Le précédent livre, A la folie, était le récit documentaire de l’immersion de Joy Sorman dans un hôpital psychiatrique.
Si son ambition est ici de continuer son exploration au coeur de nos institutions, elle s’éclipse derrière un personnage fictif afin de créer une trame romanesque et gagner un peu de liberté d’expression.
Bart, un cinquantenaire plutôt insignifiant, décide de quitter son appartement et sa vie pour se cacher dans une tanière peu commune. Il investit les couloirs du palais de justice de Paris. Toute la journée, il va suivre des procès dans les différentes chambres du palais. Le soir venu, lorsque les portes se ferment, Bart s’installe dans le faux plafond des sanitaires afin d’y passer la nuit.
Pourquoi ? Qui est cet homme dans son costume étriqué ? Nous ne l’apprendrons qu’au fil des pages.
De jour en jour, Bart assiste à tout type de procès.
Des comparutions immédiates pour faits de rue plus ou moins graves, mais aussi des histoires de terrorisme, de violences conjugales ou d’inceste.
Bart a l’impression que la justice est bâclée, qu’elle est une justice d’urgence et d’abattage. Et surtout que, contrairement aux maximes qui illustrent les murs du palais, elle est profondément injuste.
Les accusés, sans travail, sans papiers, ceux qui s’expriment mal ou comprennent peu les belles phrases des juges sont davantage sanctionnés que ceux bien habillés, au niveau culturel plus élevé.
La justice ne peut corriger l’injustice liée à la naissance.
Bart s’étonne aussi de l’attribution des peines. Comme si les juges suivaient bêtement une grille sans aucune once d’aménité. Ils appliquent la loi plus que la justice.
Ces procès sont des tranches de vie, étalées devant les juges. Bart se sent proche d’eux. Il ne comprend pas ce besoin de vengeance de la société qui pousse les juges à prononcer des peines. Pourquoi cette obsession carcérale ?
Mais Bart ne s’impose-t-il pas une privation de liberté ? Nous suivons son évolution dans les couloirs, comment il se nourrit, se lave, tente de rester présentable sans éveiller les soupçons des gardes.
Joy Sorman a judicieusement choisi le prénom de son personnage. Elle s’inspire de Bartleby, le personnage d’Herman Melville.

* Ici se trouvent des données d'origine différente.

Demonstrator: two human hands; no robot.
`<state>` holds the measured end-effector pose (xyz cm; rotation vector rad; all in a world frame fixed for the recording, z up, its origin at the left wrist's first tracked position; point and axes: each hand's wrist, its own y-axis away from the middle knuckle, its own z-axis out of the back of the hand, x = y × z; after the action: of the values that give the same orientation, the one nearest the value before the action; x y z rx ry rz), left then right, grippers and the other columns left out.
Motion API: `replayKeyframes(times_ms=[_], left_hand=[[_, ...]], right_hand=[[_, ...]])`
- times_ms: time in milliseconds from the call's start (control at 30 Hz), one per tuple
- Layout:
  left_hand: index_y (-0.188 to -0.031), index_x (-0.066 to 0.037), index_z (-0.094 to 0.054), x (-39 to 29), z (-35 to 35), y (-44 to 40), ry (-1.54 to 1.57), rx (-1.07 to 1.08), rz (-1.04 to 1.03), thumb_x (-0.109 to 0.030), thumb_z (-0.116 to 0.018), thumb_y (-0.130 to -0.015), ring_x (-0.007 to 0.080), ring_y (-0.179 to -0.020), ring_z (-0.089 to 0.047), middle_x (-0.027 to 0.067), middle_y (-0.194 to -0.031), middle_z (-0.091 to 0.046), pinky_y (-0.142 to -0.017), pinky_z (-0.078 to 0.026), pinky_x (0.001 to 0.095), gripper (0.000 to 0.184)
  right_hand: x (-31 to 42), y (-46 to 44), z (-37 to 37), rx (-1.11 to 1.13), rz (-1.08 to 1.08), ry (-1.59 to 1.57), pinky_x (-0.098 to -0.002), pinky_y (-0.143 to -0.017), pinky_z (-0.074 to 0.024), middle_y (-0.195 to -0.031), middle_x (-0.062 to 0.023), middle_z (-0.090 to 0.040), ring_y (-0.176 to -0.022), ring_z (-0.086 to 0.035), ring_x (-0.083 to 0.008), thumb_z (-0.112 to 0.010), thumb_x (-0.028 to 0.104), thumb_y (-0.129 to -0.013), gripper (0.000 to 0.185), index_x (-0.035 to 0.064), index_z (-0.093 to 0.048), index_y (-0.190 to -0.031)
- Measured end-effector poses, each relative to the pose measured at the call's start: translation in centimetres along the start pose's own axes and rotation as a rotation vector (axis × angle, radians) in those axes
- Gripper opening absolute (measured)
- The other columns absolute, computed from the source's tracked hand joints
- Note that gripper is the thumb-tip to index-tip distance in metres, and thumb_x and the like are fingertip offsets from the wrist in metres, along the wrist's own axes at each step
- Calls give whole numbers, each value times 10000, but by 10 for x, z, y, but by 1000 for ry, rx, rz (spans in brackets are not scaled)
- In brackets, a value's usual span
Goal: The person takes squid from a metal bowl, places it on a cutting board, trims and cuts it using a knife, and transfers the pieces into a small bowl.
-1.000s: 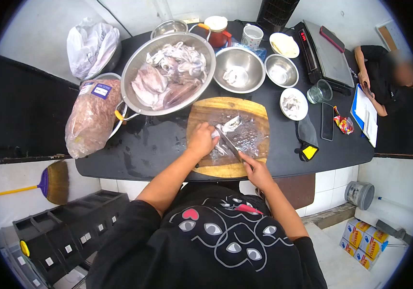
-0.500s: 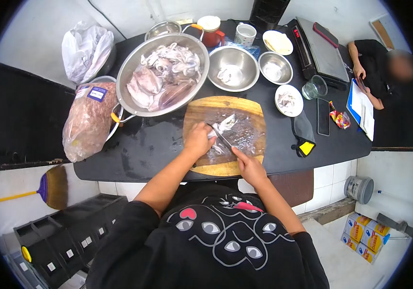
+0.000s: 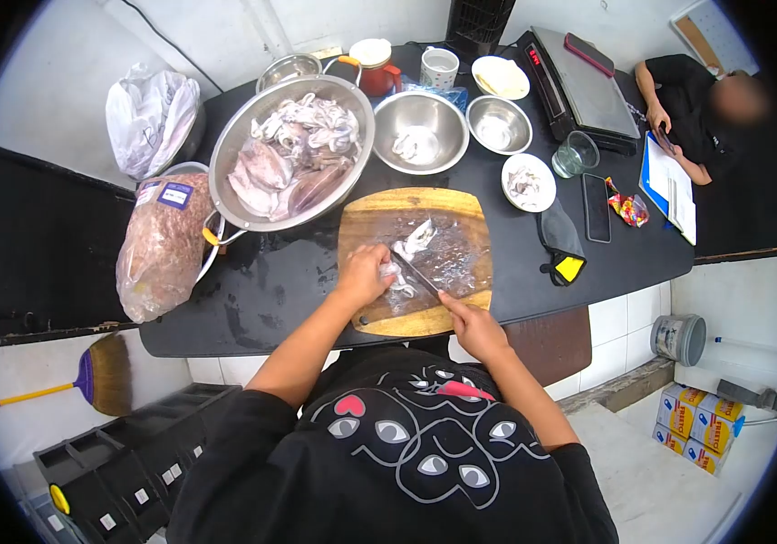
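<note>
A wooden cutting board (image 3: 470, 213) lies at the table's front edge, wet and smeared. My right hand (image 3: 479, 330) grips a knife (image 3: 423, 278), its blade slanting up and left across the board. Left of the blade, my left hand (image 3: 366, 275) has its fingers bent down on pale squid pieces (image 3: 400, 283), partly hidden beneath them. Beyond the knife rests another whitish squid piece (image 3: 420, 238). Behind the board, a large metal pan (image 3: 225, 195) with orange-covered handles holds a heap of squid.
Metal bowls (image 3: 450, 161) and a small white bowl (image 3: 544, 201) with squid bits stand behind the board. A bag of minced meat (image 3: 157, 249) sits left. Rightward are a glass (image 3: 575, 155), a phone (image 3: 596, 208), a scale (image 3: 579, 86) and a seated person (image 3: 692, 118).
The camera view has shifted slightly, moving the table's contents left. The knife tip sits a little nearer to me on the board, and both hands keep their holds.
</note>
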<state>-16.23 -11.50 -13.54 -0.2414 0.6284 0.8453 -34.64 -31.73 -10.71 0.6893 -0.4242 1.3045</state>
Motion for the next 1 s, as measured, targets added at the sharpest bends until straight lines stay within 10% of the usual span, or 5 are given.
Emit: replayKeyframes(times_ms=[300, 500, 1000], left_hand=[[-982, -36, -619, -17, 16, -10, 80, 286, 180, -127, -784, -710, 298, -825, -651, 118, -870, -679, -746, -519, 394, 331], [-989, -62, -596, -32, 20, -6, 1105, 306, 457, -131, -735, -851, 83, -711, -640, 30, -862, -682, -556, -510, 225, 208], [-1040, -86, -641, 11, -7, -5, 187, -53, 252, -161, -763, -745, 234, -785, -626, 93, -852, -625, -739, -508, 342, 328]], right_hand=[[1, 14, 16, -33, -108, 7, -461, -751, -511, -925, -212, -656, -838, -637, -394, -548, 121, -910, 442, 294, -560, -1317], [-3, 28, 28, -89, -70, -219, -429, -779, -514, -976, -230, -659, -895, -647, -384, -566, 86, -892, 468, 270, -562, -1323], [32, 28, 17, -48, -106, -285, -361, -878, -499, -1157, -258, -625, -1073, -626, -374, -560, 31, -894, 478, 184, -543, -1347]])
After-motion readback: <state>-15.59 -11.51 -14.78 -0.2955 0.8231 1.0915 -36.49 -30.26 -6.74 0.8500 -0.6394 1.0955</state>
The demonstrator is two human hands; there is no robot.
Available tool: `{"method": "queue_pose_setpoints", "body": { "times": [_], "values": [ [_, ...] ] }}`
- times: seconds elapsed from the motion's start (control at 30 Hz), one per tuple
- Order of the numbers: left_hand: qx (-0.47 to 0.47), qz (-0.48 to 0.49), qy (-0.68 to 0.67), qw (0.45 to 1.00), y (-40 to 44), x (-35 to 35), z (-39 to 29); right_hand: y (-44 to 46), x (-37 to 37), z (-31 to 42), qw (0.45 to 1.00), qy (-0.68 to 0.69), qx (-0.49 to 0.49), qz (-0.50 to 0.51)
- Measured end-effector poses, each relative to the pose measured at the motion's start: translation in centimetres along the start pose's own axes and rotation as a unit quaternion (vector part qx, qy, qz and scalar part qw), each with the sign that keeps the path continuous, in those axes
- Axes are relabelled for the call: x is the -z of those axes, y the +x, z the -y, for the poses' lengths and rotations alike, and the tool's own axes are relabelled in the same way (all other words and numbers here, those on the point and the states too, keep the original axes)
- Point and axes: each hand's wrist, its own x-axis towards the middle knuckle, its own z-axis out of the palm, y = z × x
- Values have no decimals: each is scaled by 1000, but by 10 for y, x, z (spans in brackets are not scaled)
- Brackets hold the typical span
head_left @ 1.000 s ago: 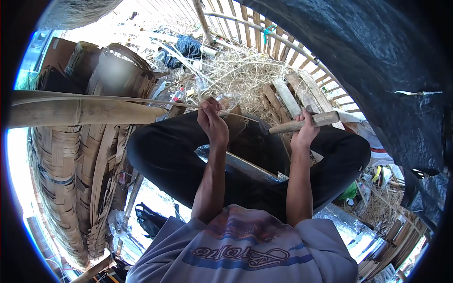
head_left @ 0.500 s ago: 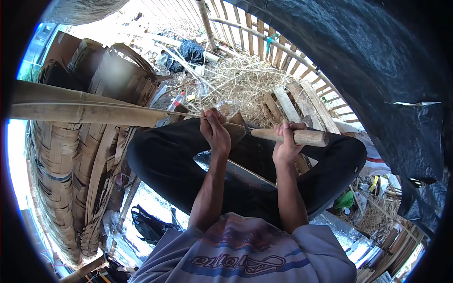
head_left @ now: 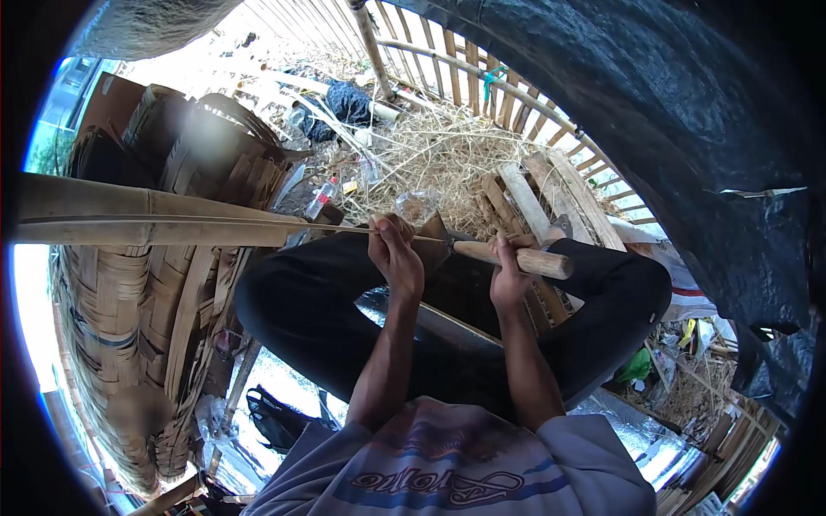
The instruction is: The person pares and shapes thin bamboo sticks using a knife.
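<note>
My left hand [head_left: 396, 258] is closed, with thumb and fingers pinching a thin bamboo strip [head_left: 340, 228]. The strip runs leftward along a thick split bamboo pole [head_left: 95, 211]. My right hand [head_left: 509, 279] is wrapped round the wooden handle of a knife [head_left: 551, 263]. A dark collar shows at the handle's left end, close to my left hand; the blade beyond it is hard to make out. Both hands are above my crossed legs in dark trousers [head_left: 292, 288].
Rolled woven bamboo mats [head_left: 107, 327] stand at left. Ahead lie shavings [head_left: 447, 150], a plastic bottle [head_left: 322, 198] and wooden slats [head_left: 525, 193]. A bamboo fence [head_left: 473, 73] runs behind. Black plastic sheeting [head_left: 671, 112] hangs at right, and a black bag [head_left: 280, 417] lies at lower left.
My right hand and the knife have shifted left, closer to my left hand. The left hand keeps its pinch on the strip. The pole sits slightly lower in view.
</note>
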Motion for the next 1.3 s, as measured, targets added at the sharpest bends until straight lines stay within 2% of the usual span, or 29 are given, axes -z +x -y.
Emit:
{"method": "queue_pose_setpoints", "body": {
  "times": [0.07,0.13,0.27,0.33,0.4,0.43,0.47,0.53,0.57,0.67,0.7,0.8,0.83,0.93,1.0,1.07,1.1,1.2,1.23,1.3],
  "values": [
    [0,11,-6,1000,1,-2,1,-4,28,-40,998,-55,-5,-5],
    [12,-21,6,1000,0,0,0,0,47,-68,970,-243,7,-4],
    [0,15,0,1000,0,2,-1,14,41,-58,991,-116,-59,-33],
    [-9,9,5,1000,-1,-2,-1,9,37,-58,992,-113,-51,-36],
    [-14,8,6,1000,-4,-2,-1,0,55,-82,975,-224,9,1],
    [-3,0,2,1000,-2,0,-1,-4,48,-63,976,-203,-61,39],
    [6,-7,-3,1000,1,-1,-2,-1,55,-66,977,-204,-55,38],
    [14,-5,-7,1000,0,-2,-2,0,66,-79,960,-261,-92,-43],
    [6,3,-10,1000,1,-2,0,5,70,-82,967,-230,-92,-55],
    [-2,-2,3,1000,2,-1,0,9,68,-84,985,-147,-52,-73],
    [-6,-8,13,1000,1,-2,-1,5,74,-92,979,-193,-47,-39],
    [13,-20,1,1000,3,-5,-4,2,91,-106,965,-256,-58,-24],
    [8,-10,5,1000,3,-4,-5,7,92,-106,966,-220,-88,-104],
    [6,-5,-3,1000,2,-1,0,18,77,-75,972,-163,-115,-127],
    [-1,9,-12,1000,2,0,1,15,68,-80,978,-154,-87,-111],
    [7,-15,-7,1000,2,-6,-6,14,70,-89,976,-205,-43,-65],
    [4,-14,-16,1000,4,-3,-3,18,75,-87,976,-183,-99,-70],
    [7,-5,-3,1000,3,-1,-4,25,66,-72,977,-153,-132,-69],
    [-3,-6,-17,1000,3,-2,-3,21,67,-79,979,-180,-87,-49],
    [1,-34,6,999,2,-1,-5,11,74,-90,978,-195,-69,-40]
  ]
}}
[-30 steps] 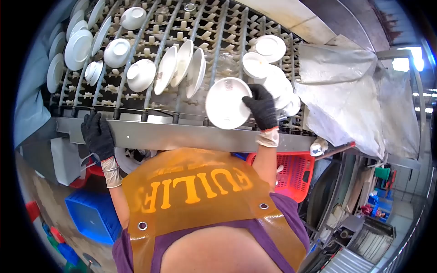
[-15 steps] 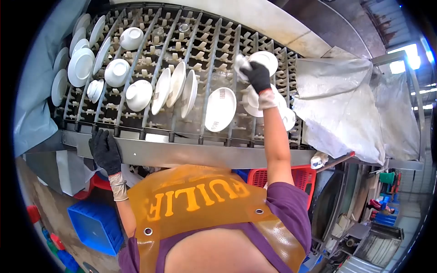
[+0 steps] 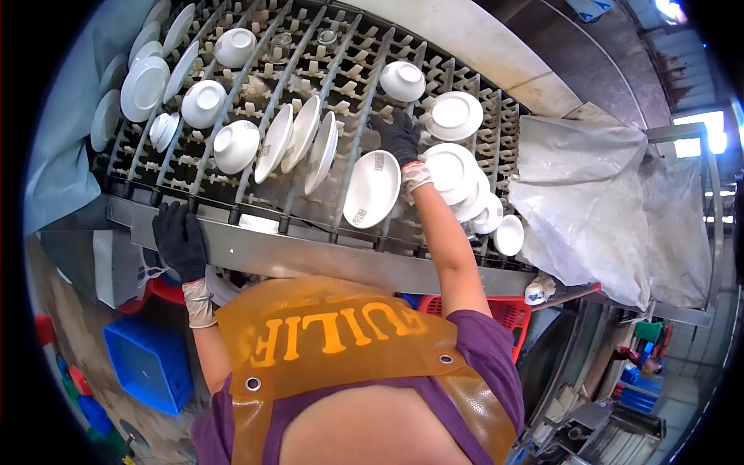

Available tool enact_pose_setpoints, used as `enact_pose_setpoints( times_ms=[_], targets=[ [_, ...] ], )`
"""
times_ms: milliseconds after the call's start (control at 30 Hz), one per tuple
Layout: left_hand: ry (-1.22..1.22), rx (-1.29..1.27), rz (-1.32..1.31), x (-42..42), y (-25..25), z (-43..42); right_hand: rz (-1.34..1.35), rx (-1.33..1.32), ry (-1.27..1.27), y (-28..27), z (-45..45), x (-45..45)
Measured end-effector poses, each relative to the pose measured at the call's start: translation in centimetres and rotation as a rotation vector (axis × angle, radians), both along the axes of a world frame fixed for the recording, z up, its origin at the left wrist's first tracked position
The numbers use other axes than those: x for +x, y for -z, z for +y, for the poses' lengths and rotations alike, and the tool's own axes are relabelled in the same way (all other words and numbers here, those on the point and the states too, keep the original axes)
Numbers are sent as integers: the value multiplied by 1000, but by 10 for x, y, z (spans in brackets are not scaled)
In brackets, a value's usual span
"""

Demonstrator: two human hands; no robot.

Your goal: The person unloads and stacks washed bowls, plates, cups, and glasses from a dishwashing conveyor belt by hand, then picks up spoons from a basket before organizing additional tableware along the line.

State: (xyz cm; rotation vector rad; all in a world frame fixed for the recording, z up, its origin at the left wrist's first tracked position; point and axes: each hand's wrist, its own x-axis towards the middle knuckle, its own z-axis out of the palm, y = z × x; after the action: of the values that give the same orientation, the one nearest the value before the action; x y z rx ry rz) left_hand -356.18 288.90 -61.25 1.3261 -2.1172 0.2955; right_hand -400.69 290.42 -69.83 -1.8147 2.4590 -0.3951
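My left hand (image 3: 180, 242), in a black glove, rests with its fingers spread on the steel front edge (image 3: 310, 249) of the rack conveyor. Over the rack reaches my right hand (image 3: 399, 138), also gloved in black; its fingers are partly hidden, and what they hold, if anything, does not show. Just beyond it an upside-down white bowl (image 3: 402, 81) sits on the pegs. A white oval dish (image 3: 373, 190) leans in the rack below that hand. To its right lie an upturned dish (image 3: 452, 115) and overlapping white plates (image 3: 447, 172).
White plates (image 3: 145, 89) and bowls (image 3: 204, 104) stand across the rack's left part. A small bowl (image 3: 508, 235) lies at its right end, beside a plastic sheet (image 3: 577, 186). Below are a red basket (image 3: 508, 314) and a blue crate (image 3: 147, 364).
The small bowl that my right hand gripped half a second ago now sits upside down on the pegs. That hand has moved left and down from the stacked dishes.
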Motion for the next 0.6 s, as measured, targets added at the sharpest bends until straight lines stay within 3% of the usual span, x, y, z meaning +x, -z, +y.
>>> enact_pose_setpoints(
  times_ms=[100,167,200,233,300,367,433,500,567,600],
  targets=[
    [-1,8,32,-3,2,2,4,-164,-107,-14,5,-7],
    [-19,29,41,-5,2,5,-673,-131,-90,-25,8,-20],
    [-20,57,45,-7,1,8,-497,-104,-118,-38,8,-24],
    [-26,63,48,-11,-2,10,-495,-96,-124,-48,6,-29],
    [-36,71,-4,-18,-7,13,-161,420,-175,-62,2,-41],
    [-28,58,6,-18,-3,12,-322,161,66,-89,-4,-40],
    [-47,41,27,-20,0,14,214,-497,137,1,-12,-128],
    [-37,49,48,-23,-2,16,501,-741,307,-23,6,-149],
    [-31,43,39,-25,-1,18,-244,-169,499,2,6,-201],
    [-28,38,29,-27,-1,18,-410,-17,553,-12,6,-210]
  ],
)
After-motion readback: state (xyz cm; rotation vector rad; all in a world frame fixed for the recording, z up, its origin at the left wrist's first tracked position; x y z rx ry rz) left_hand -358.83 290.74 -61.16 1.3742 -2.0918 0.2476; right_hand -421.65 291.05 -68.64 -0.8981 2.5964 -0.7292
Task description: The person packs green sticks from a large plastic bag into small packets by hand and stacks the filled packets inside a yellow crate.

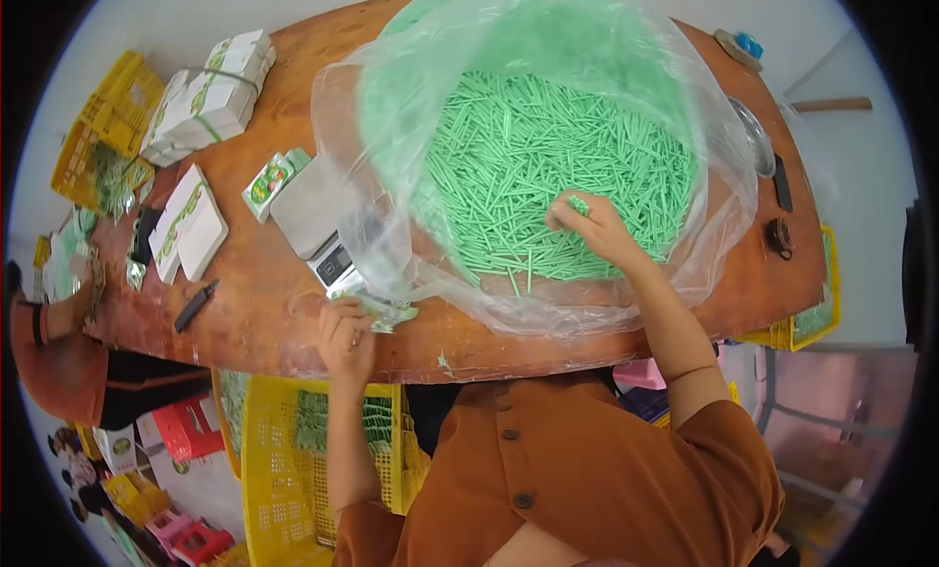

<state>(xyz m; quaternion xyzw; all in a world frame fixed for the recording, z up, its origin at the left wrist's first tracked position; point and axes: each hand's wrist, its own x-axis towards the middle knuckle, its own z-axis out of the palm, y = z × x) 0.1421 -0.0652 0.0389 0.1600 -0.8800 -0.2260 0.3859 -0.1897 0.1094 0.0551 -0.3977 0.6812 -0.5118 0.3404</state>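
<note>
A large green basin (401, 39), draped in a clear plastic bag (719, 225), holds a heap of thin green sticks (548, 146). Over the heap's near side, my right hand (595, 229) is closed around a few green sticks (579, 205), whose ends show at the fingers. At the table's front edge, my left hand (347, 337) pinches a green and silver packet (391, 316). Just beyond that packet stands a small digital scale (311, 215), partly covered by the bag. A small printed box (272, 183) sits against the scale's left side.
White cartons (191, 225) and a strapped carton stack (215, 97) occupy the table's left, near a black cutter (197, 306). A co-worker's arm (64, 313) reaches in at far left. Below the edge stands a yellow crate (274, 469). A tape roll (779, 237) lies right.
</note>
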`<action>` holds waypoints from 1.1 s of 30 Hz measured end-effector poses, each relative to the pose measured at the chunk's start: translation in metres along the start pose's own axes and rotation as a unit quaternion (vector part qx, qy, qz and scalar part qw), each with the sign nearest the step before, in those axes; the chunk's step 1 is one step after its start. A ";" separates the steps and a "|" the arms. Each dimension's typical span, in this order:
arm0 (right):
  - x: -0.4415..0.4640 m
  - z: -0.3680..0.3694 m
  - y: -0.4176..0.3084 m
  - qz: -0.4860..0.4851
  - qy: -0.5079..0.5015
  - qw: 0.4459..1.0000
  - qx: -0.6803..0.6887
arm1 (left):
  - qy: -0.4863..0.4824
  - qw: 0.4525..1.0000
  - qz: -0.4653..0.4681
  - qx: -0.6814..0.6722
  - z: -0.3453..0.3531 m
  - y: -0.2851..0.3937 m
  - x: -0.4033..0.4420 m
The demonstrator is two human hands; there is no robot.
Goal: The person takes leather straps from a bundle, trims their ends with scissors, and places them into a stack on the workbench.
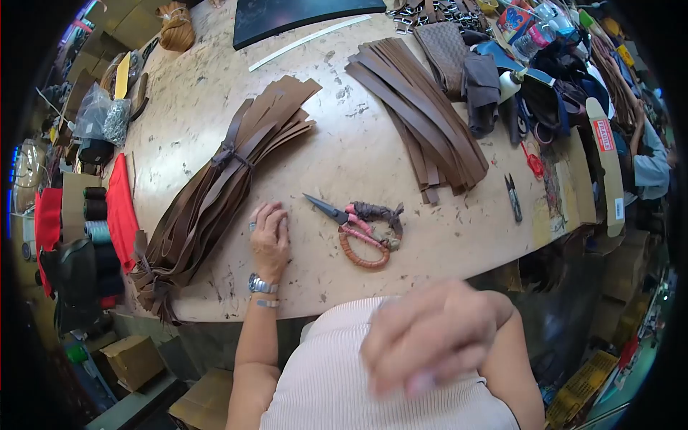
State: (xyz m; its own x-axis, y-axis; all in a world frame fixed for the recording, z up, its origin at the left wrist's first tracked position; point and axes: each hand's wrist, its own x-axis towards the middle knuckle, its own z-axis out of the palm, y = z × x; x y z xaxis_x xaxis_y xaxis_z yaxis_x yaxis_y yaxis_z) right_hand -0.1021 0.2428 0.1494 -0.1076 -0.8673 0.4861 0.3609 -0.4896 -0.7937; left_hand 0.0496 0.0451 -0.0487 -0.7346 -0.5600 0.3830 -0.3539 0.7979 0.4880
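My left hand (269, 240) rests on the table, its fingers loosely bent and pressed together; whatever may be under them is hidden. Just to its left lies a tied bundle of brown strips (208, 193). Scissors (358, 228) with wrapped handles lie to its right, blades pointing up-left. My right hand (430, 333) is raised in front of my body, blurred by motion, its fingers curled in; whether it holds anything does not show. A second pile of brown strips (423, 115) lies further up the table. Small black snips (513, 198) are near the right edge.
A black panel (301, 16) and a white strip (309, 43) lie at the far side. Dark folded pieces (480, 89) and a white bottle (510, 84) stand at the right. Red cloth (122, 211) and thread spools (95, 208) are at the left. Another person's arm shows far right.
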 end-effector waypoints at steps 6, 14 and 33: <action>0.031 0.075 0.034 -0.206 -0.005 0.915 0.346 | -0.009 0.999 0.022 -0.023 0.001 -0.008 -0.004; 0.048 0.100 0.035 -0.189 -0.022 0.901 0.390 | -0.024 0.998 0.010 -0.062 -0.001 -0.008 -0.005; 0.047 0.134 0.004 -0.157 0.274 0.949 0.008 | -0.003 0.996 0.017 -0.087 -0.003 -0.010 0.000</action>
State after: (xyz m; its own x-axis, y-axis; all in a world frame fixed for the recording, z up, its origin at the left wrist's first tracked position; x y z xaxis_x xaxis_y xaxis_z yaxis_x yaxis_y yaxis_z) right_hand 0.0183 0.2124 0.2176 -0.6752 -0.5985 0.4312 0.2448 -0.7333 -0.6344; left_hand 0.0556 0.0363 -0.0512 -0.7476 -0.5317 0.3981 -0.2228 0.7653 0.6039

Cet être lisse n’existe que par ses gestes, ses mots mais dont on ne saisit jamais l’intériorité. Il incarne la résistance passive. Bart est en ce palais une présence qui reçoit les émotions des accusés. En répétant cette phrase culte, « je préfèrerais ne pas… », il s’insère sans violence au coeur du processus judiciaire.
Joy Sorman passe du temps au cœur des institutions qu’elle décrit dans ses livres. Sa longue immersion donne de la véracité à ses récits. Elle sait aussi s’intéresser aux lieux parfois méconnus des lecteurs bien qu’ils soient essentiels au fonctionnement de notre société. Son regard, sensible et engagé, nous donne une base de réflexion essentielle. Les réponses ne sont pas toujours simples mais le constat est implacable.